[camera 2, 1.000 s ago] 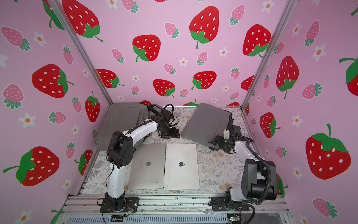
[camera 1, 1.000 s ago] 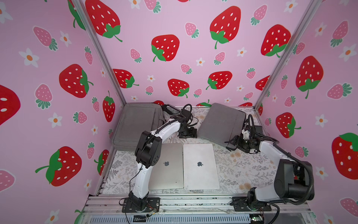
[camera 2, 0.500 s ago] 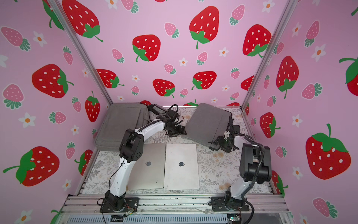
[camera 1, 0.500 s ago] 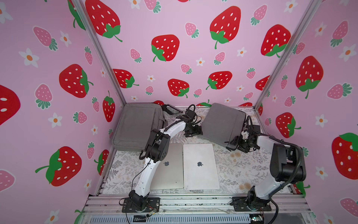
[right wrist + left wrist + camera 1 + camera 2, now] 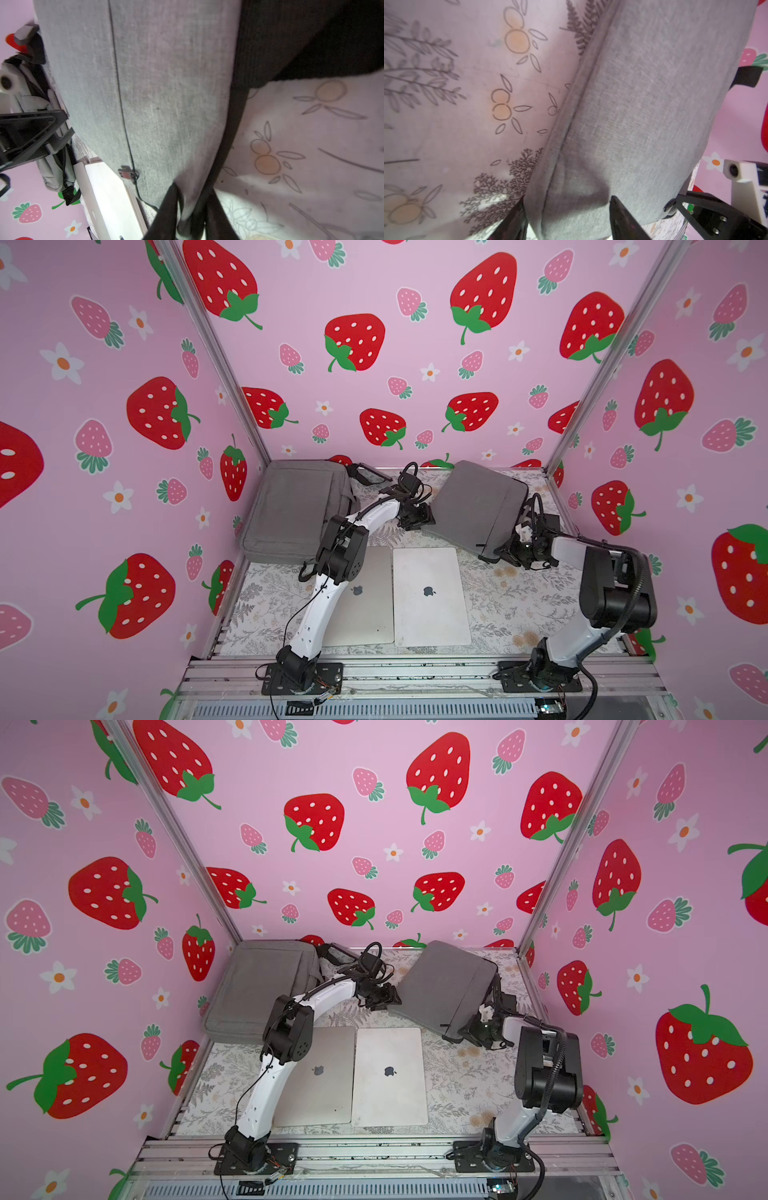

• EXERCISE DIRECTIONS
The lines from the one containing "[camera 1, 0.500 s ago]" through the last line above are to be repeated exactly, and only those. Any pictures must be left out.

• ANSWER FOR THE TASK
[camera 1, 0.500 s ago] 
[right wrist + left wrist + camera 1 + camera 2, now] 

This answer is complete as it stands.